The images below illustrate this evolution. Figure 1 shows a traditional pleading, in which litigants were expected to compose their filings from scratch using technical formatting and language. Figure 2 shows a portion of a standardized California Judicial Council form that reveals, through its questions and structure, what the court considers important to deciding the case.
Figure 1
Figure 2
Still, forms were static tools. Many litigants continued to struggle, either providing incorrect information or simply leaving fields incomplete. Even well-designed forms, like California’s Request for Civil Harassment Restraining Orders, required significant additional instructions. Figure 3 was taken from the Sacramento Law Library’s self-help website for self-represented litigants. They added the red boxes to explain how to complete this form correctly. Even the supplemental instructions often require further clarification of legal terms and their use.
Figure 3
Guided Interviews: Solving the Problem of Static Forms
To solve the limitations of static forms, courts introduced guided interviews—digital interfaces that guide users step-by-step through the filing process. Figure 4 below is an example of a guided interview:
Figure 4
Unlike a blank form, a guided interview asks one question at a time, and provides explanations, examples, contextual help articles and validation checks. It ensures required fields are completed and it flags inconsistencies before submission. Some common errors are caught early, improving accuracy and reducing clerical corrections.
Guided interviews changed how litigants completed court forms. However, structured forms still don’t work for every court action. Sometimes litigants need to convey information to the court via open-ended narratives or detailed structured reasoning, rather than tightly constrained form fields.
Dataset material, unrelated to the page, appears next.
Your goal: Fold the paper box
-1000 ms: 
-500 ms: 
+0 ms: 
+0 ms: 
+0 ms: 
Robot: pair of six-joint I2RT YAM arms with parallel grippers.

The Challenge of Free-Form Information Remains
Certain documents—especially affidavits, motions, and other narrative filings—demand a level of reasoning or storytelling that forms and interviews cannot capture.
Affidavits
Affidavits recount events in personal detail, linking cause and effect through experience. But such narratives are often disorganized or incomplete. Litigants may omit key facts or bury them in emotion-filled paragraphs, making it difficult for judges to extract what matters. Under stress, coherence suffers, and both litigant and court lose efficiency.
Figure 5 illustrates that even when presented with a form, users may still handwrite their testimony.
Figure 5
If you read this affidavit, you will see that there are many claims. The judge would have to manually separate the claims and determine which ones litigants have provided evidence for, and which ones they have not. This process is extremely tedious, time-consuming, and fraught with error.
Where affidavits depend on personal narrative, motions demand logical structure.
Motions
Motions, by contrast, require structured reasoning. They must identify an issue, cite applicable rules or case law, apply those rules to the facts, and conclude with a specific request. Self-represented litigants often struggle not because they lack facts, but because they lack the framework lawyers spend years learning to use.
Consider a litigant who needs to reschedule a hearing due to childcare conflicts. Her first challenge is knowing whether that qualifies as a legitimate reason; her second is formatting the request properly. Figure 6 is an example from the Law Library of an image of the header of a motion for continuance. The extensive mark-up on this document (instructing litigants on what information to provide) is evidence that motions are very difficult for a non-lawyer to create.
Figure 6
After the header, the litigant has to provide an argument showing good cause for the request (Figure 7):
Figure 7
A self-represented litigant is unlikely to know what “good cause” means, what arguments would satisfy that standard, or how to structure the argument in a legally sufficient way. Attorneys rely on templates and precedent to construct such arguments, while self-represented litigants must build from nothing.